旧戦国
2
慶次は手入れ途中の刀に触れ、まるで悪戯坊主のような顔で名無しを見る。少しの間無言で慶次を見つめていた彼女だったが、やがて一つ溜息を吐くと、ゴツンと一発慶次の頭に拳骨を落とした。
「…痛いねぇ」
「バカ慶次。何よその言い分は」
「そいつはいつもアンタと一緒にいるだろう?それにそんなに労わってもらえるなんてねぇ。俺が貰えるのはお前さんの拳骨ときたもんだ」
「…あのねぇ、武人として生きている私達には当たり前のことでしょう?慶次だって松風や矛の手入れをするじゃない」
「そうなんだがねぇ…」
まだ何か慶次は言いたげだったが、言葉にはせず、仰向けになって眼を閉じる。名無しは再び軽く溜息を吐くと、苦笑した。
「…ねぇ慶次」
「…なんだい?」
「…今日ね、この夏最後の祭りがあるんだって」
「…そうらしいな」
「…一緒に行かない?」
その言葉を聞いた途端、慶次はガバっと起き上がると、驚いたように名無しを見た。
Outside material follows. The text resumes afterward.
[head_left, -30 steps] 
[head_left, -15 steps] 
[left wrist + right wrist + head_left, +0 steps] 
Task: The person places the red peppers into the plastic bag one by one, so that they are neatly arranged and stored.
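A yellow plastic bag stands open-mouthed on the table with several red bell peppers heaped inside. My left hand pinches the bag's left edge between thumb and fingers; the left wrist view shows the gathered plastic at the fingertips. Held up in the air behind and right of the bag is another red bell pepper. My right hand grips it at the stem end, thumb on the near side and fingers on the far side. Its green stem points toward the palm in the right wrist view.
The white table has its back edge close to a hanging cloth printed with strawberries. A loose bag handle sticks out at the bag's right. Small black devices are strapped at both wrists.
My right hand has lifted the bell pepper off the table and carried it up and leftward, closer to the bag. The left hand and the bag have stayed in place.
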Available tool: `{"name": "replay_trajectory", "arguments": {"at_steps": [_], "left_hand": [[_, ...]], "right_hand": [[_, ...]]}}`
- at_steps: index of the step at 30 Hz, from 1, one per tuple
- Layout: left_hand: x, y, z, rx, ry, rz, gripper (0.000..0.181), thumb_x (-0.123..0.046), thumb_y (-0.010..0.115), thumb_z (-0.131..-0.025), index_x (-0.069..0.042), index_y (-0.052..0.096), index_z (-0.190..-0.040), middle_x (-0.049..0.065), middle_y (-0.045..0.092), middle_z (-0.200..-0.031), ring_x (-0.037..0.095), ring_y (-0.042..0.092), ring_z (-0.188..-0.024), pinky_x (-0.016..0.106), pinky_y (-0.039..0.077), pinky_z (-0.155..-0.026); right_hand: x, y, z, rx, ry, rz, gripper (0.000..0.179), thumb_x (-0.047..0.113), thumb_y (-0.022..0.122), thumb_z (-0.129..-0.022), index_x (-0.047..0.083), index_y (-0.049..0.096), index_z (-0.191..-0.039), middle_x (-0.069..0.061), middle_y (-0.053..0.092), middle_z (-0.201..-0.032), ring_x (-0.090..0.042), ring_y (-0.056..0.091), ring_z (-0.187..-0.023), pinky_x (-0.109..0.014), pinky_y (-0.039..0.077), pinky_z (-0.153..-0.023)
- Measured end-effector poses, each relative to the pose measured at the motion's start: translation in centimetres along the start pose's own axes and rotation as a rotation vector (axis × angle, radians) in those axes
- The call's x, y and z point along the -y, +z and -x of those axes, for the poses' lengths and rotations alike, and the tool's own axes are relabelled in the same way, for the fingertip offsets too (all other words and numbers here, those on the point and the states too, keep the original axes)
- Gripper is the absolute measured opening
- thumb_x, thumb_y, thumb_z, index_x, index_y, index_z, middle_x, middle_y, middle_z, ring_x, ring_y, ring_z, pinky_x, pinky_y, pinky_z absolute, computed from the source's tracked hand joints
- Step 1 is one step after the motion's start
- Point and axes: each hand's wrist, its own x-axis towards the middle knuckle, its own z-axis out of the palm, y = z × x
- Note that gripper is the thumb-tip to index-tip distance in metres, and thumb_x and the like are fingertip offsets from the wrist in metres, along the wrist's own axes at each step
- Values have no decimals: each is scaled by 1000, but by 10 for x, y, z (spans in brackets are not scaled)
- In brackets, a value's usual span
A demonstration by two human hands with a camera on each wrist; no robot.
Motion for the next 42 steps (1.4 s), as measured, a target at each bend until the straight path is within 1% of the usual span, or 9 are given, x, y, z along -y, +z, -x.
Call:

名無しは中断していた刀の手入れを再開していたため、慶次とは視線を合わせてはくれない。
「…俺で良いのかい?」
「慶次がいいのよ…貴方が嫌なら他の人誘うけど」
「嫌なわけないだろう!名無しから誘ってくれたんだ、何があっても行くぜ」
「じゃあ先に準備してきて」
「準備?」
名無しは慶次の不思議そうな声を聞くと、刀から眼を離し、悪戯っぽく笑った。
「どうせなら雰囲気だして浴衣で行かない?ちゃんと慶次の分も用意してあるの」
「…そりゃあいい!やっぱアンタはいい女だねぇ!!」
慶次は嬉しそうに名無しをぎゅっと抱き締めると、じゃあ先に用意してくる、と言って子供のような笑顔を浮かべ、実に楽しげに部屋を出ていった。そんな後ろ姿を見て、名無しも思わず笑みが零れる。
「…まったく、大きな子供に懐かれちゃったわね」
そう楽しげに呟くと、最後の仕上げに取り掛かるべく、名無しは再び刀に向き合った。
外では蜩が、去り行く夏を惜しむように鳴いていた。